Franco Aragosta said...

I've been painfully aware of the manifold deficiencies in a purely "Science-Based Approach to Education" for a long time, FJ.

Without increased awareness of sensitivity to and appreciation of Aesthetics, Spirituality, Metaphysics, and a warm, loving, intimate contact with Mother Earth, a healthy respect for the products needed for day-to-day living that came from the soil and an affectionate regard for those who produce and process them, we lose contact with what-it-means-to-be fully HUMAN. A truly hideous phenomenon that seems to have overtaken us in the past fifty years.

Franco Aragosta said...

Try this on for size, and see how it feels:

"There is no Life, Truth, Intelligence or Substance in MATTER. All is infinite MIND and it's nfinite mafesatiins, for GOD is All-in-All. Spirit is immortal Truth. Matter is mortal Error. Sport is God, and Man is His imge and ieness, therefore MAN is not MATERIALl, he is SPIRITUAL."

ALSO:

Our Father-Mother-Creator GOD may be defined as the personification, amalgamation, and perfect expression of LOVE, TRUTH, BEAUTY, PRINCIPLE, MIND (Perception, Intelligence and Creativity), SOUL (Character, Individuality, Personality), SPIRIT (Animating, Motivating Force, and LIFE, itself.

Those two radical statements came from the great American mystic Mary Baker Eddy, the discoverer and founder of Christian Science –– a movement religious fundamentalists, cynics, and materialists have been wildly eager to dengrate and dismiss since it arrived on the scene –– attitudes which, of course greatly ATTRACTED me to Christian Science.

I never became a Christian Scientist, for many reasons I can't get into here, but I studied it seriously for about ten years, attended CS church services through high school and college, and left the movement feeling that Mrs. EDDY was really ON to Somethng Big, and that many of her writings have great merit, and are filled with Practical Wisdom and Sound Advice on how best to interpret the Scriptures and to live one's Life.Her insight's into what the Bible really means have been a great help to me for sixty-five years.

BUT, ––s with all the temporal organizations that set themselves up to Spread the Gospel ––, the Human Element –– that diabolical lust to gain Power and Control over Others –– marred the Christian.
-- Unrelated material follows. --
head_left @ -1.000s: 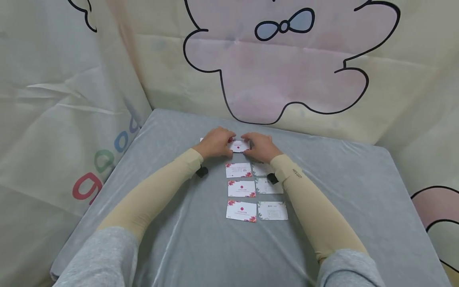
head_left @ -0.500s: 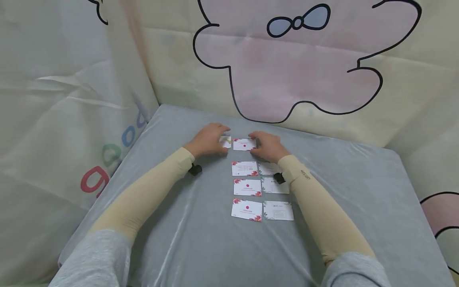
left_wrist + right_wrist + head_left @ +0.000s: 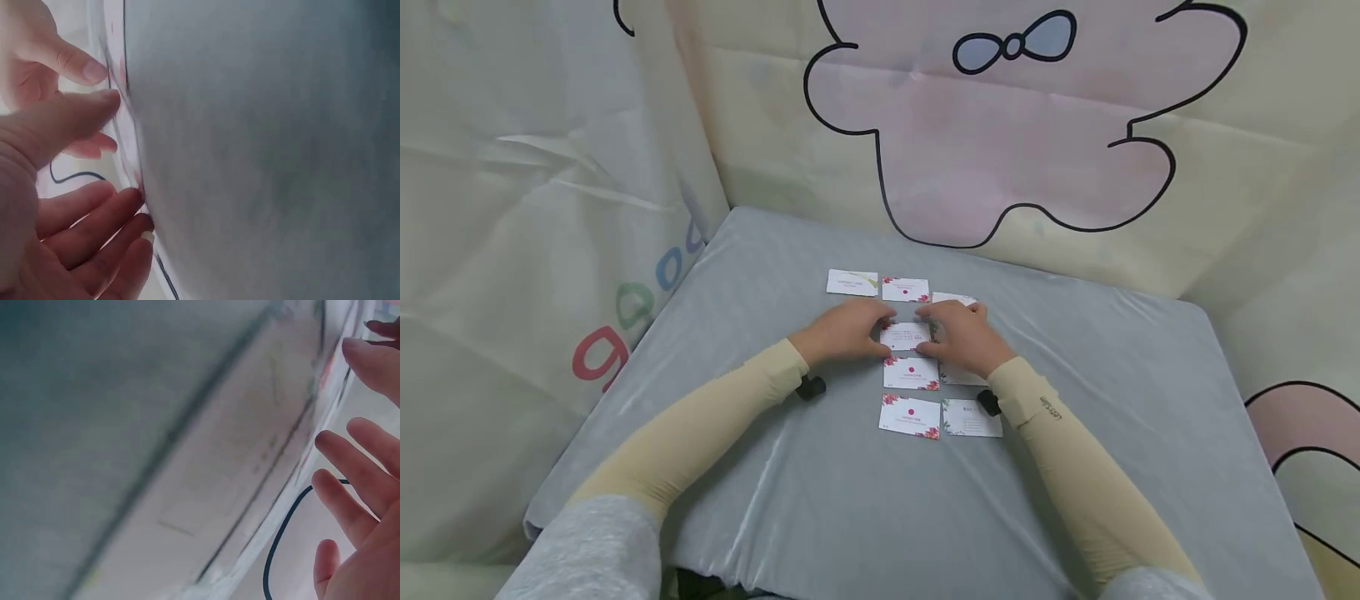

Science Church as it has all the others,and so the Forces of Darkness, –– who live only to denigrate, debunk, deride, discredit, dismiss and destroy GOOD –– always have plenty of ammuntion to throw at "those who earnestly seek to do good."

Human foibles, however, CANNOT destroy TRUTH, which is GOD.

If I didn't believe that, I would never have survived and dine as well as I have.

One thing's for sure: WE DON'T LIVE BY BREAD ALONE.

-FJ said...

... no we don't. :)

(((Thought Criminal))) said...

Without science, who will build the walls to cover with grafitti?